Een jaar later wordt: “In de kerk van Elkom een glas verloot, daer het grote waepen van de Graeff in staet en alles weer terdege herstelt”
Daaruit blijkt dat er in de kerk een raam is geweest met het wapen van de Graaf van Middachten. Omdat Godard van Reede in die tijd Graaf van Middachten is, zal het wapen van Reede bedoeld zijn. Ten slotte worden er in 1699 twee koperen lezenaars gekocht in Arnhem, waarvan er één op de preekstoel bevestigd wordt om de statenbijbel te dragen en de tweede bedoeld zal zijn voor de voorzanger. In de jaren daarna is er af en toe sprake van reparaties aan de preekstoel.
In het jaar 1858, het jaar waarin Carel Anton Ferdinand graaf Bentinck de kerk laat verbreden door timmerman/aannemer Jan Brink Evers, maakt Evers een schets van de plattegrond van de “oude kerk” met interieur.
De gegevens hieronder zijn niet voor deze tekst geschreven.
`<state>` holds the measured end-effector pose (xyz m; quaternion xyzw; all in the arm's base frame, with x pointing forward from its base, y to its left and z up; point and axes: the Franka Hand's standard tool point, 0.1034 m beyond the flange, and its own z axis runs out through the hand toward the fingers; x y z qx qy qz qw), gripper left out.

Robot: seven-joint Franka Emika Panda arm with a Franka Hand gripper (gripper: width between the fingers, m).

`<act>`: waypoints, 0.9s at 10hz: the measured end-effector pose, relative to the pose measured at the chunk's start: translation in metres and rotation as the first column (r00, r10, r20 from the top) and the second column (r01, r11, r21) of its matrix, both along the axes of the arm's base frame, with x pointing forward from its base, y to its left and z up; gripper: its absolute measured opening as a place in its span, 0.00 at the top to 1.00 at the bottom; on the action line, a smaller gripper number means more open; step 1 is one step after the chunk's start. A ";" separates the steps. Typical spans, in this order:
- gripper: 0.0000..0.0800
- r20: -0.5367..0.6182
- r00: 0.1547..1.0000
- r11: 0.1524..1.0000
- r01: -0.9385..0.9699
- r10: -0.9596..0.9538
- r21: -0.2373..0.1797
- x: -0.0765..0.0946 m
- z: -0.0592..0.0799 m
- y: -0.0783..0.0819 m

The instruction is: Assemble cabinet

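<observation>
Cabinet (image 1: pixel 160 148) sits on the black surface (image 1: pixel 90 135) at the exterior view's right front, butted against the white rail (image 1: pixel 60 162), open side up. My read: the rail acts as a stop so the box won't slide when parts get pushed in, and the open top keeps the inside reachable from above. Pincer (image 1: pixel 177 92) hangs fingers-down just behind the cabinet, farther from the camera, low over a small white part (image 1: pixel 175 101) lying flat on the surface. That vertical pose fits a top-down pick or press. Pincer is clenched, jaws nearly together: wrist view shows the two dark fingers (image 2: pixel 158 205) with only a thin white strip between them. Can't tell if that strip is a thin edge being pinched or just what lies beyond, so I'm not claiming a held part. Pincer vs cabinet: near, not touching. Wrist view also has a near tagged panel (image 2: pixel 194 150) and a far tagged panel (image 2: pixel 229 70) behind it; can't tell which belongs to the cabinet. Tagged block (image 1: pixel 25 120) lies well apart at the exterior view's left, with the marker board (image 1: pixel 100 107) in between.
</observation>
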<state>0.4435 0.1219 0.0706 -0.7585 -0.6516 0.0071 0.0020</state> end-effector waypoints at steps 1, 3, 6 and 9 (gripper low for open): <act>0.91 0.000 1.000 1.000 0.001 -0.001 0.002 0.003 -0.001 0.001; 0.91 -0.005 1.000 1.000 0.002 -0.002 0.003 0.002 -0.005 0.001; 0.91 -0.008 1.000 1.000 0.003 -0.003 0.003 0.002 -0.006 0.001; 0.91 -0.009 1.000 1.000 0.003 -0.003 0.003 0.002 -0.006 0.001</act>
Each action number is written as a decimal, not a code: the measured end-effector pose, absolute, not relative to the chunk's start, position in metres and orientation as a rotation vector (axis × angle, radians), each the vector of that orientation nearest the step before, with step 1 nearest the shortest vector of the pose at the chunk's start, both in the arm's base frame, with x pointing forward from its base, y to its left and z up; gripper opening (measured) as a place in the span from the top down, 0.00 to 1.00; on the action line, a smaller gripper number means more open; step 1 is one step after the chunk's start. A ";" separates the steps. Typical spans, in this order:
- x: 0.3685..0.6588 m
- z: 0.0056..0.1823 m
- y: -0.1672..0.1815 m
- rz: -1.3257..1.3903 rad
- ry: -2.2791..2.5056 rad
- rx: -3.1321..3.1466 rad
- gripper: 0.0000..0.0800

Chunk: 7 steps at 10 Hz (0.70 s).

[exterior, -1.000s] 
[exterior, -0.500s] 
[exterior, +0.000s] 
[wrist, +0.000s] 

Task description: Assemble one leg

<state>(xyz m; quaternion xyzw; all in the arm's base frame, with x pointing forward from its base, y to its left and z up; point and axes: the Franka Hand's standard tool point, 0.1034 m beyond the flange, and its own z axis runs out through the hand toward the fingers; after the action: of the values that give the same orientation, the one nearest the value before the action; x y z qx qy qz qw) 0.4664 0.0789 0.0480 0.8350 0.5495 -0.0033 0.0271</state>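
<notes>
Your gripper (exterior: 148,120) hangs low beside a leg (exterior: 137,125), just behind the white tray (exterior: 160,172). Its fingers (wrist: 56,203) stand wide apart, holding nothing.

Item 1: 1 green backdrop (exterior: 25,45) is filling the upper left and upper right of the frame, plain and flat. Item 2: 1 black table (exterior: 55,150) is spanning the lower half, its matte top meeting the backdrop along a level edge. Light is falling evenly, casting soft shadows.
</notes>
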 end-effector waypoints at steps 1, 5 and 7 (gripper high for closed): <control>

Daarop is te zien dat de preekstoel inderdaad tegen de oostelijke muur van het koor staat, precies in het midden en daarbij drie dichtgemetselde ramen. De preekstoel is zeskantig met een trapje met vijf treden.
Koperen lezenaars behoren tot de meeste karakteristieke elementen in het protestantse kerkinterieur. De lezenaars zijn van geel koper gegoten door zogenaamde geelgieters. Na de uitgave van de Statenvertaling in 1637 neemt het aantal gegoten lezenaars sterk toe. De zware statenbijbel heeft een goede ondersteuning nodig. Één van de lezenaars in Ellecom, namelijk die op de kansel, is gegoten naar voorbeeld van de oudst gedocumenteerde voorzangerslezenaar in de Oude Kerk in Amsterdam. De geelgieter Joost Gerritsz heeft naar alle waarschijnlijkheid tussen 1642 en 1644 de eerste lezenaar van dit type met krullende Acanthusbladeren gegoten. Tot ver in de achttiende eeuw is dit ontwerp nagegoten. De Ellecomse lezenaar dateert uit 1699.